# Problem to solve
Exactly how many lines in this material contain the string "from"? Reply with the number alone.

- Opening Delimiter -

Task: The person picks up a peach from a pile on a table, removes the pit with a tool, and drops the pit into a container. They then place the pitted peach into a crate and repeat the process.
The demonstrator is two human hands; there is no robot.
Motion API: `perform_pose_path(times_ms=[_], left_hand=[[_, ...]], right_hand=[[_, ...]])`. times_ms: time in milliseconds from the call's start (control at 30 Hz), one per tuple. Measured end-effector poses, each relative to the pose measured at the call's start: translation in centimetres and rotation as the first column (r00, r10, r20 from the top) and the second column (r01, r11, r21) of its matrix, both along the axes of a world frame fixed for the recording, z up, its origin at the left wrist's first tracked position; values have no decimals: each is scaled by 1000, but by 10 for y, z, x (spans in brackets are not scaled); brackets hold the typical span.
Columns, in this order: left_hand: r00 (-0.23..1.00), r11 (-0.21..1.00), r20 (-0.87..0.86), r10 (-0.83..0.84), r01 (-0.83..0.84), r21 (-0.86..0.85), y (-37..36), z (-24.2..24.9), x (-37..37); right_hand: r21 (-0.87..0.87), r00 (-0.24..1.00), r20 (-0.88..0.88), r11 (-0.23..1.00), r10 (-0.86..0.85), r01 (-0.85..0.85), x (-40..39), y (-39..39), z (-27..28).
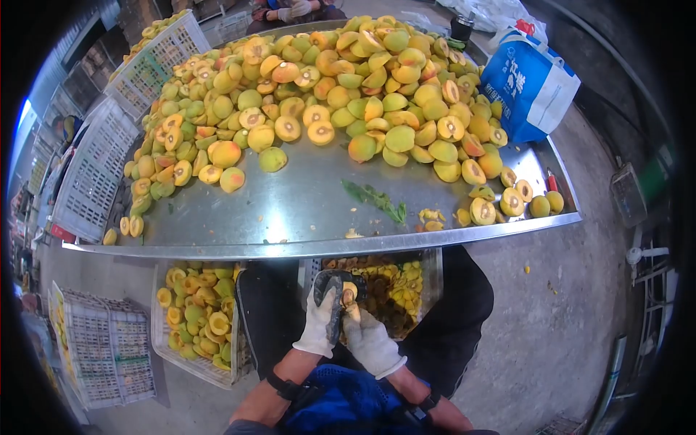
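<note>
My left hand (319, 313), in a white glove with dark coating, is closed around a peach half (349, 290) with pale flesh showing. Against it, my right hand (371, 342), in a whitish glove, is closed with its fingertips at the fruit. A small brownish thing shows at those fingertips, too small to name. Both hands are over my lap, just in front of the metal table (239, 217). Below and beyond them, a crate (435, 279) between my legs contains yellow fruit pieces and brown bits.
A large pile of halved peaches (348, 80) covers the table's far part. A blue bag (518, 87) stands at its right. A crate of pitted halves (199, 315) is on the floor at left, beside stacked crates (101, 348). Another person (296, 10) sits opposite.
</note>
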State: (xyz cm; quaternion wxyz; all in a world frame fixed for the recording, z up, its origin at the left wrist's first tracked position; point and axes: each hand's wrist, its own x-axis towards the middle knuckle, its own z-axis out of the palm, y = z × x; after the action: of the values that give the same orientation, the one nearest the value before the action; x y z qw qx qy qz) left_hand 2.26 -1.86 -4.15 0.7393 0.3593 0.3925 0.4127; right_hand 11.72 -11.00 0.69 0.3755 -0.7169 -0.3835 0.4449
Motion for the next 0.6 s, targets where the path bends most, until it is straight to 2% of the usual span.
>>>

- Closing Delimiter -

# Exercise output
2